#### [Work request]
Repeat the listing exactly. Any picture in it should be left out of the copy.

#### [Data]
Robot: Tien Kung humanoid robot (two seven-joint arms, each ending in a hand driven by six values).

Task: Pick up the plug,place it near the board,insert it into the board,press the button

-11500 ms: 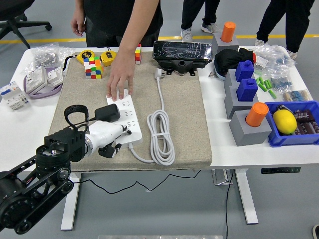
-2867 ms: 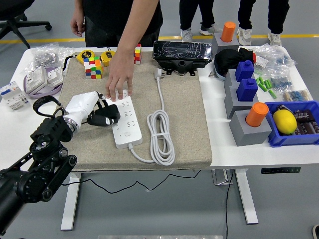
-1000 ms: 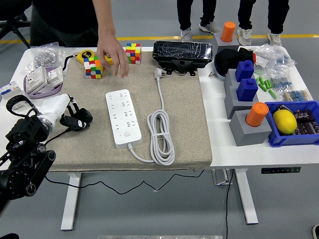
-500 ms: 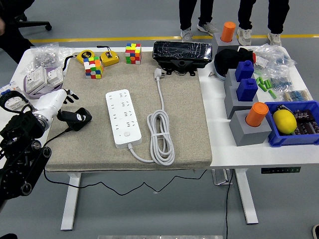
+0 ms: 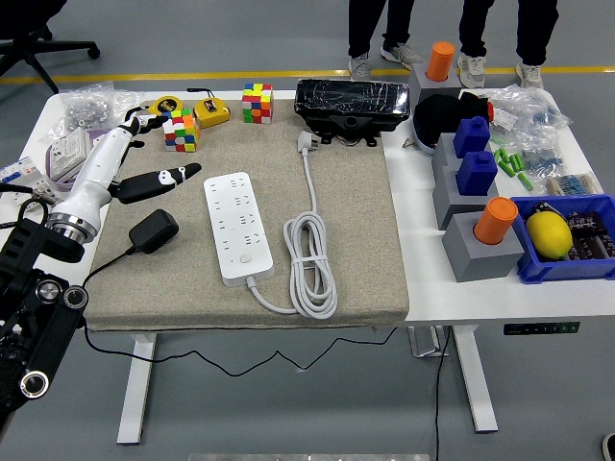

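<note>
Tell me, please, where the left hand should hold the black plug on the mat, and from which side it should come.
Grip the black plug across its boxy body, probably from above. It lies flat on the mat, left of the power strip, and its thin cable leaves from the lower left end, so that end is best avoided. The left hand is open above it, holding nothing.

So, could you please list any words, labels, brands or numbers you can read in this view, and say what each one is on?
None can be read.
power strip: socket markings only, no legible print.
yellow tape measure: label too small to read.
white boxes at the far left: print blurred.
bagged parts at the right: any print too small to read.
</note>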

#### [Task answer]
Robot: Tien Kung humanoid robot (two seven-joint arms, each ending in a hand driven by six values).

Task: Pick up the plug,place it near the board,insert it into the board,press the button

-11500 ms: 
-2867 ms: 
-1000 ms: 
-500 ms: 
+0 ms: 

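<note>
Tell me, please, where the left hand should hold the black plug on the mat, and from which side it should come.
Grip the black plug across its boxy body, probably from above. It lies flat on the mat, left of the power strip, and its thin cable leaves from the lower left end, so that end is best avoided. The left hand is open above it, holding nothing.

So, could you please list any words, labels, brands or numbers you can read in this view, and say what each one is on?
None can be read.
power strip: socket markings only, no legible print.
yellow tape measure: label too small to read.
white boxes at the far left: print blurred.
bagged parts at the right: any print too small to read.
</note>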

The exercise has been answered completely.